Some evidences has shown that the membrane-cell composition can modulate the transbilayer movement rate of MDR-type drugs across the membrane and consequently affects the "competition" between the active P-gp-mediated drug efflux and the passive drug uptake: i.e. retention . Particularly, DXR has shown to have a lower rate of penetration through membranes due to its specific interactions with cardiolipin [31, 32]. Since membrane changes affecting plasma membrane do not confer resistance themselves but could drive the P-gp function [33–35], we hypothesize a possible drawing to understand how P-gp successfully maintains lower DXR concentrations. In this picture, a delay in the rate of passive transbilayer movement of DXR through the plasma membrane results in an enhanced ability of P-gp to recognize and extrude it out of the spheroids. Thus, when P-gp is absent (as in PSC-1 cells), the saturation of lipid targets permit the increase of the DXR concentration into the multicellular spheroids. Enhanced efficiency of P-gp to extrude substrates has been fully demonstrated by different members of the DXR and rhodamine dry analogues, with each one having different lipophilic properties .

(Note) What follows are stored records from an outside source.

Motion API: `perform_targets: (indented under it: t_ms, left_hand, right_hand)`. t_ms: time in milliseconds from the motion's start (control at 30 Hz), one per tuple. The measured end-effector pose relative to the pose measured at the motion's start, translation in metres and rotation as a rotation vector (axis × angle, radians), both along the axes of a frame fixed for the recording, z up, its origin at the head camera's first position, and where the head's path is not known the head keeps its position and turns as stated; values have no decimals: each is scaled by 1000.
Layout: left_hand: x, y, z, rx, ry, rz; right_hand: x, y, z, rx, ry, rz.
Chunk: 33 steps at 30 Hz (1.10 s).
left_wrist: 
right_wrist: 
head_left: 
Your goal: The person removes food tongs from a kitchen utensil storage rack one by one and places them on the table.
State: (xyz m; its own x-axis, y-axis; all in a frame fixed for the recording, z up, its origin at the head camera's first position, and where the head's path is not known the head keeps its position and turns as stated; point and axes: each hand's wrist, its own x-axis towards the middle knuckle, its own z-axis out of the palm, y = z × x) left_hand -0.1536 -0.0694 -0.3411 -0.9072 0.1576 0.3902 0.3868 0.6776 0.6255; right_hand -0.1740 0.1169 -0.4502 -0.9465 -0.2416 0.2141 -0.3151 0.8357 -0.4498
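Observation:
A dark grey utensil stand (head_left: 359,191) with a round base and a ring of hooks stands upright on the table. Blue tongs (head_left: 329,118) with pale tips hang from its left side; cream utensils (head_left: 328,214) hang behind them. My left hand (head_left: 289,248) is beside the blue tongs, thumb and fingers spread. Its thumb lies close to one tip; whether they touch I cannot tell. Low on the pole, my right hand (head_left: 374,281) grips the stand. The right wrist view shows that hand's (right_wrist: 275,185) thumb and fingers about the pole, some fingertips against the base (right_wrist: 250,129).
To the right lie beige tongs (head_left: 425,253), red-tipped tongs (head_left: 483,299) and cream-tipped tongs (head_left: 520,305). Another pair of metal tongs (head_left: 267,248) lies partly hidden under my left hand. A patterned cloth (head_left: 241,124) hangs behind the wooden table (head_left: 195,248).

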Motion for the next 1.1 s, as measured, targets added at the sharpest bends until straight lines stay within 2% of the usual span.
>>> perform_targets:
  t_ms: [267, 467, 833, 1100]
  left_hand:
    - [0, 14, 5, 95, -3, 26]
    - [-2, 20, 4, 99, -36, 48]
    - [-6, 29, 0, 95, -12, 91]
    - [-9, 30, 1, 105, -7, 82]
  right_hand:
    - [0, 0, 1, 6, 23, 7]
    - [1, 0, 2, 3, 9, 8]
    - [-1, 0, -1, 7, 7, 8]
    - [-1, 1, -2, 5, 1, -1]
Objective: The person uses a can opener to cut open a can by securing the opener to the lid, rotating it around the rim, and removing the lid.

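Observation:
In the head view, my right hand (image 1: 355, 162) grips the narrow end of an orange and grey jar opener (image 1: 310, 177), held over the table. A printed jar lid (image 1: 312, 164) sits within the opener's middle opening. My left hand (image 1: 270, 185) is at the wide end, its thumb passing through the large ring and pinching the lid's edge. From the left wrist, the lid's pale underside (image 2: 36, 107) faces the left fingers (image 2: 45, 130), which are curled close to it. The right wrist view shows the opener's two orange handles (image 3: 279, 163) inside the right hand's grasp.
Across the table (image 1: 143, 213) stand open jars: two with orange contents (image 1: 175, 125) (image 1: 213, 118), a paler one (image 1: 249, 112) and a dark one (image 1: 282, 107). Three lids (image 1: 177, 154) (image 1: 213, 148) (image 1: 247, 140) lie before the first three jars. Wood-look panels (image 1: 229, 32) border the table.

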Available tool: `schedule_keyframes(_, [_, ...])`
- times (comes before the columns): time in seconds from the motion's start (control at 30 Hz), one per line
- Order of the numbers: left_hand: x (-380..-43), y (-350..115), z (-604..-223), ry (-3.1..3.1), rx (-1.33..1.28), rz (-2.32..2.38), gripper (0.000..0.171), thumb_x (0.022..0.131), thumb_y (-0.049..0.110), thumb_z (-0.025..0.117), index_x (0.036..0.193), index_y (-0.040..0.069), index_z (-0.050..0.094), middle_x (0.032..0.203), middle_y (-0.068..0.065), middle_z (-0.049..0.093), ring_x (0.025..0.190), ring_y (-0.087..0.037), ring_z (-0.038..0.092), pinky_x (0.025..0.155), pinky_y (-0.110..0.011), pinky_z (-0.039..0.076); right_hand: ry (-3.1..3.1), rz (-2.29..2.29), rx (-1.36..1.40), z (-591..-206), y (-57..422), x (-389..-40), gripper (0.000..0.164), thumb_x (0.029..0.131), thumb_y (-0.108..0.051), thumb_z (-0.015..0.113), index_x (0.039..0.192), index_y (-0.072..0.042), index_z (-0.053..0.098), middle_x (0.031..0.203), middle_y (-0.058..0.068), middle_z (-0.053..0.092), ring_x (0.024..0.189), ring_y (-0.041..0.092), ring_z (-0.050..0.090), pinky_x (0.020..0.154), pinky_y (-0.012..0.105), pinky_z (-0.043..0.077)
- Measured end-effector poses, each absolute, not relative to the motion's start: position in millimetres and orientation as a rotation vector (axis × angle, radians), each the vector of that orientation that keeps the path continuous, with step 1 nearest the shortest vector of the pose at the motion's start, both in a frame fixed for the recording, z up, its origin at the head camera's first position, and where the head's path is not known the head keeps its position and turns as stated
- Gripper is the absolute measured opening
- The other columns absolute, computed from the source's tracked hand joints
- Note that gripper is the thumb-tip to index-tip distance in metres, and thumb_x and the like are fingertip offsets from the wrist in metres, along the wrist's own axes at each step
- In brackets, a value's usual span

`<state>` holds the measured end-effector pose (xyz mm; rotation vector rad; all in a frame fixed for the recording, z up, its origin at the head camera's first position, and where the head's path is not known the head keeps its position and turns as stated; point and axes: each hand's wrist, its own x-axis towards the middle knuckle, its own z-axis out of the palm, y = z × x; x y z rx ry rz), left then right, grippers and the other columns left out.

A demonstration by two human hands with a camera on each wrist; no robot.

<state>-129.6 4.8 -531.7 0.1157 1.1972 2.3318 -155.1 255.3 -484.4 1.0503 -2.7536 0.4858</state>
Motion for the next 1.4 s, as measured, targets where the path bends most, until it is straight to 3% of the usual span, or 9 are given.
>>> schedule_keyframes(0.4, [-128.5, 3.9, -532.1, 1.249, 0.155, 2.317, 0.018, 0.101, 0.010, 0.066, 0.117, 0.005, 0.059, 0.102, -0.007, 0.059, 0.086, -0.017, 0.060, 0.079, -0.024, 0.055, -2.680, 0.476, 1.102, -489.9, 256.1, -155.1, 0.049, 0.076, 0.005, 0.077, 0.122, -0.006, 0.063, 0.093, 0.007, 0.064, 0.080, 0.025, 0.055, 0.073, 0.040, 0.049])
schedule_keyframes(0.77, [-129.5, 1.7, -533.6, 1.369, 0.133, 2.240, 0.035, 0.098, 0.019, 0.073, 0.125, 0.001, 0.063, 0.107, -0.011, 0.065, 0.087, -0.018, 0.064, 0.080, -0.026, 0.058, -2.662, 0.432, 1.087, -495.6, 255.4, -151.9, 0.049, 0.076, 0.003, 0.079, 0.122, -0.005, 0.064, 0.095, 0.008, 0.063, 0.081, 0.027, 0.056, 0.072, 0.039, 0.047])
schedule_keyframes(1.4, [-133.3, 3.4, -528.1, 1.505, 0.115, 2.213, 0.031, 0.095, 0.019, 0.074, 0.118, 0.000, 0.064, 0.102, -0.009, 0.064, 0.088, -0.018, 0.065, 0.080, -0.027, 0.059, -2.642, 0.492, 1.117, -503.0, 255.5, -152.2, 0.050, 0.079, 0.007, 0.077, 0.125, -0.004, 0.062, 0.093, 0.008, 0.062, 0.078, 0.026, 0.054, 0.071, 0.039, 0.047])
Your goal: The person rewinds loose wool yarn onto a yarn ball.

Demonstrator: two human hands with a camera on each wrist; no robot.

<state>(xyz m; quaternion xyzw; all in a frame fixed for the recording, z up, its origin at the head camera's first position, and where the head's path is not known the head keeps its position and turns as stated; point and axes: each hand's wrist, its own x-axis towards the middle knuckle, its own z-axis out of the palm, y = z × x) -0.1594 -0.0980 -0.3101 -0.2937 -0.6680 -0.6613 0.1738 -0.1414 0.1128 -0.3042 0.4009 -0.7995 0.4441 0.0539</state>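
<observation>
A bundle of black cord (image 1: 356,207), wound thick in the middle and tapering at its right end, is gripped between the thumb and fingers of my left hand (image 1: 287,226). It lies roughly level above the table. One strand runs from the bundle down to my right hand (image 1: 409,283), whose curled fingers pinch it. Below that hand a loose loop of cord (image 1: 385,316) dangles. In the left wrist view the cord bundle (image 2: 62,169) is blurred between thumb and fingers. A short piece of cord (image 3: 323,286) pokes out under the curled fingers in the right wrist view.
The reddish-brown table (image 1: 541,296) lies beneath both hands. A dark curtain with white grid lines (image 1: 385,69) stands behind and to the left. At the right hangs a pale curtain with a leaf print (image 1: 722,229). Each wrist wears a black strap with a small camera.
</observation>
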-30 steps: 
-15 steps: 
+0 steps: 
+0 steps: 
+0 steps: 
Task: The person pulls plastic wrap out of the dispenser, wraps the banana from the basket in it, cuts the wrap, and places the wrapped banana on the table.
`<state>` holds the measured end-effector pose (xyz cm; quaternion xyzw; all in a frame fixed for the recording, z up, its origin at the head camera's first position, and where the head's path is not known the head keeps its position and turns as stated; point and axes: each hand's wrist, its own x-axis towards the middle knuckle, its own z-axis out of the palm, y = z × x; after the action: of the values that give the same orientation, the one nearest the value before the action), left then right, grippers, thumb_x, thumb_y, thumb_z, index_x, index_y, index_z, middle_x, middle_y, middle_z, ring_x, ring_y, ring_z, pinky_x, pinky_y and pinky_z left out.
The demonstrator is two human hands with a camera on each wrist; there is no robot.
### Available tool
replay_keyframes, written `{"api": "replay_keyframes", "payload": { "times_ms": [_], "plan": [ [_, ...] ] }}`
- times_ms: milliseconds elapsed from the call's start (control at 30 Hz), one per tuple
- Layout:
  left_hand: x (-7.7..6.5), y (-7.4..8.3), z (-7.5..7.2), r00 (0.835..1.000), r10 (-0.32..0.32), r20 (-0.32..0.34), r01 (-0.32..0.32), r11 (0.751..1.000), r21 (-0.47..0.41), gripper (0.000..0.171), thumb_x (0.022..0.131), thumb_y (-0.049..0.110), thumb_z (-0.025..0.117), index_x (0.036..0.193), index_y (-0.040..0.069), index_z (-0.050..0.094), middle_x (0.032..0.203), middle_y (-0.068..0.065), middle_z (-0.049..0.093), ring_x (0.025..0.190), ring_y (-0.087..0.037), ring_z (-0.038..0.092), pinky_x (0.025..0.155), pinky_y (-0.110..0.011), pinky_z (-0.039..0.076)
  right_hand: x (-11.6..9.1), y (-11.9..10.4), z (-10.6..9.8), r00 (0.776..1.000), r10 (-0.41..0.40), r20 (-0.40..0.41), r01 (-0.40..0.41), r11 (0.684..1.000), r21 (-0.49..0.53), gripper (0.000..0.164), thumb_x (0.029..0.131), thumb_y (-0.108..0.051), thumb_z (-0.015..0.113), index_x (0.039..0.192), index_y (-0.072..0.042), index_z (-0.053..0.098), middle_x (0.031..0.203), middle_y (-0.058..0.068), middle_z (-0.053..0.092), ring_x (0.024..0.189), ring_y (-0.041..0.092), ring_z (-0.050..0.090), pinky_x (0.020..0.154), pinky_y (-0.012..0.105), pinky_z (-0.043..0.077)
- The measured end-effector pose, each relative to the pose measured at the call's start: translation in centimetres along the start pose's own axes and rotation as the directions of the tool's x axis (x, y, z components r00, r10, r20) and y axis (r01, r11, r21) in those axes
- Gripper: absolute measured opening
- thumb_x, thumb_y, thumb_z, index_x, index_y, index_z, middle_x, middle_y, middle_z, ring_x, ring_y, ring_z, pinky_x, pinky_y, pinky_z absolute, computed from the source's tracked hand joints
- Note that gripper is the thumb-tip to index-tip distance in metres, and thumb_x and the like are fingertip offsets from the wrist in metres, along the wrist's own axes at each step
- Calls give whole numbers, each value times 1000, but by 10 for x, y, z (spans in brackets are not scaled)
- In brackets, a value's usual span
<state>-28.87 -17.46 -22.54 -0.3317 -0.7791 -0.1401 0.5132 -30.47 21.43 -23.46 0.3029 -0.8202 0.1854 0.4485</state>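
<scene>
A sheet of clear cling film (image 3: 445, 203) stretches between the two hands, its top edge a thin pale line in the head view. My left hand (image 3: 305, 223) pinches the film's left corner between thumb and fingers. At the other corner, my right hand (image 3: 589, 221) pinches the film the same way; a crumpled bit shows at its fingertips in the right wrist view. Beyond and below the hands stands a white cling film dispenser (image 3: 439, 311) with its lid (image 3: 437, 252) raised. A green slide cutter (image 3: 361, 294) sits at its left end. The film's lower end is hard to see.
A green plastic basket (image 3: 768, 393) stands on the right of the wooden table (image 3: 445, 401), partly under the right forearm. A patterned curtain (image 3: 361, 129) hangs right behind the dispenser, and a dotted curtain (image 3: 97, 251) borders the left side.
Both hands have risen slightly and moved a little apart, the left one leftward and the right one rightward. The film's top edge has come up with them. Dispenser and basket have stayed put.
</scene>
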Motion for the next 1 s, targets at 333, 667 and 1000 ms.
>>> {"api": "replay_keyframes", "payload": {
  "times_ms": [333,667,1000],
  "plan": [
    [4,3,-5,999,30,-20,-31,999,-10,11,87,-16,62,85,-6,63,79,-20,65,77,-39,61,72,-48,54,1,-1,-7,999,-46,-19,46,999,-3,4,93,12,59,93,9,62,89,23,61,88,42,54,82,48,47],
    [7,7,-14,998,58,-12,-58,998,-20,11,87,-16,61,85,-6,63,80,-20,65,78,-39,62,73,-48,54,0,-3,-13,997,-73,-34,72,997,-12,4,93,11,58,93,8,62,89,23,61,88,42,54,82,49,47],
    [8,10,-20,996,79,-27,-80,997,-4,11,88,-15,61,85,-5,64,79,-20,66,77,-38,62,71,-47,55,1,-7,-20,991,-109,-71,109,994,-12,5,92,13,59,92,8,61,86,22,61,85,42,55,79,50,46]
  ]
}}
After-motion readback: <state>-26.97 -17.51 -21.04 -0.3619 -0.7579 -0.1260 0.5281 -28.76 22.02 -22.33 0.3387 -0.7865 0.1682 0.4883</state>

Several studies have shown that the use of modulator agents provoke the sensitisation of cell growth as multicellular spheroids [37–39]. The efficacy of these agents is due to the higher permeability rate in relation to P-gp substrates . However, when INER-51 spheroids were pre-treated with 10 μM of the modulator agent of Cs-A, no increase in DXR retention was observed. A similar phenomenon was observed in multicellular spheroids treated with verapamil [38, 39]. Today, a number of studies using various techniques have suggested a probable model of interaction between P-gp-substrates with modulators agents and how these molecules bind to different sites on P-gp . Four binding sites have been identified on P-gp of which vinblastine and daunorubicin bind to the site I, whereas modulators bind to site IV. In this model, all the binding sites display allosteric interaction between each one of them, thus affecting P-gp-mediated activity. In addition, an unrecognised binding site has been proposed for Rho-123 [42–44]. Thus, the failure of Cs-A to inhibit P-gp-mediated DXR efflux may be a consequence of changes in the P-gp affecting the modulator-binding site or the allosteric inhibition with some hypothetic molecule. Recently, in cells with MDR-phenotype, it has been demonstrated that a specific interaction exists between P-gp and HSP-90 . If spherules formation elicits the expression of HSP-90, which is able to bind P-gp, the failure of Cs-A inhibition might be understood. Furthermore, the allosteric inhibition of the modulator site by unknown factors could be an explanation for the common failure seen when solid tumours, including lung cancer tumours, are treated with reversal agents .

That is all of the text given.